On … Is a Real Boy, Say Anything told the ultimate coming-of-age story in a swirling storm of sex, drugs, angst and gut-wrenchingly honest rock & roll. Now the band is back with In Defense of the Genre, a wildly eclectic double album that tells the ultimate love story, complete with madness, exhilaration, depression and redemption. It’s an astonishing achievement of impeccable songwriting and raw emotion that could only spring from the brain of the band’s 23-year-old leader, Max Bemis.
“I got my first long-term girlfriend when I was 20 and that really thrust me into the human experience of dealing with other people,” Bemis says, explaining how he became obsessed with something he once considered to be contrived: boy-meets-girl, boy-loses-girl songs. “I thought if I can make a Say Anything record that’s funny and weird but still telling that story it would be awesome.”
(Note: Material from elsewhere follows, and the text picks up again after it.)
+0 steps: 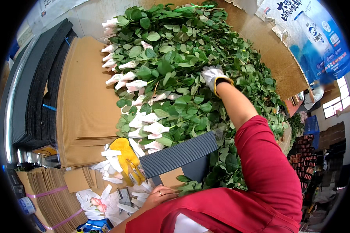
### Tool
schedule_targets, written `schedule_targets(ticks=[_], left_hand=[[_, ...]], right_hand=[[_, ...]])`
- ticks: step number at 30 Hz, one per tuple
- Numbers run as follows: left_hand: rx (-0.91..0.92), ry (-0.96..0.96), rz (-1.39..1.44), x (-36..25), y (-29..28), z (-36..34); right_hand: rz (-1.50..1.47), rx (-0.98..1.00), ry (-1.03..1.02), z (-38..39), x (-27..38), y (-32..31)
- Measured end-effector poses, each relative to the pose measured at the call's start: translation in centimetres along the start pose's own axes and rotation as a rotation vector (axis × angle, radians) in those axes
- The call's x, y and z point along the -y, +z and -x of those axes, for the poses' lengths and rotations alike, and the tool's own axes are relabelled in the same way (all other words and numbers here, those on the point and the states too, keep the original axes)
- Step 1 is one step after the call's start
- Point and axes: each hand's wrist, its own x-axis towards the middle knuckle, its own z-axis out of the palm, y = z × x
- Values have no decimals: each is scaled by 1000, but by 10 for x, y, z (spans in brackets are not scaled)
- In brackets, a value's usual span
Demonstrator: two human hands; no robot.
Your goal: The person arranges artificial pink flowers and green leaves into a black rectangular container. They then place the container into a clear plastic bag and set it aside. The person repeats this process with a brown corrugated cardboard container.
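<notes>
A big heap of leafy rose stems covers the work surface, many with their heads in white sleeves along the left side. My right hand, in a white and grey glove with a yellow cuff, reaches into the leaves; its fingertips sink among them, so what they hold, if anything, is hidden. Close to my body, my bare left hand wears a ring and lies with its fingers stretched out beside a small brown cardboard piece. A dark ribbed board lies just beyond it.
A yellow glove lies among loose white sleeves. Brown corrugated sheets and black sheets stand stacked at left. Below them are strapped cardboard pieces and a pink rose head. A brown board borders the heap at right.
</notes>
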Motion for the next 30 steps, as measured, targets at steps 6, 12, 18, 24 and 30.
schedule_targets(ticks=[6,12,18,24,30], left_hand=[[-30,71,15,5,0,0],[8,-186,27,-21,-12,-2],[11,-124,-44,-12,-6,7],[17,-142,-132,-10,-3,-1],[-83,-255,-142,-15,0,25]], right_hand=[[48,233,-93,22,17,31],[-240,150,-6,57,-60,-91],[-360,-374,41,144,-105,-175],[-702,-957,21,250,-108,-185],[-635,-247,-397,362,-45,-151]])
Singer/guitarist Bemis, along with drummer Coby Linder, bassist Alex Kent, keyboardist/guitarist Parker Case, and twin guitarists Jake and Jeff Turner, have achieved that goal in the 26 songs of In Defense of the Genre, which traces one man’s attempt to find love, pursue his career while battling heartbreak, and put his life back together again (it’s loosely based on Bemis’ own tumultuous love affair). Recorded in New York at Electric Lady and in Los Angeles at the home studio of producer Brad Wood (The Smashing Pumpkins, Liz Phair, mewthoutyou, Pete Yorn) In Defense of the Genre has a vast, dramatic sonic palate that embraces the band’s indie/hardcore roots and stretches the sound in dozens of directions.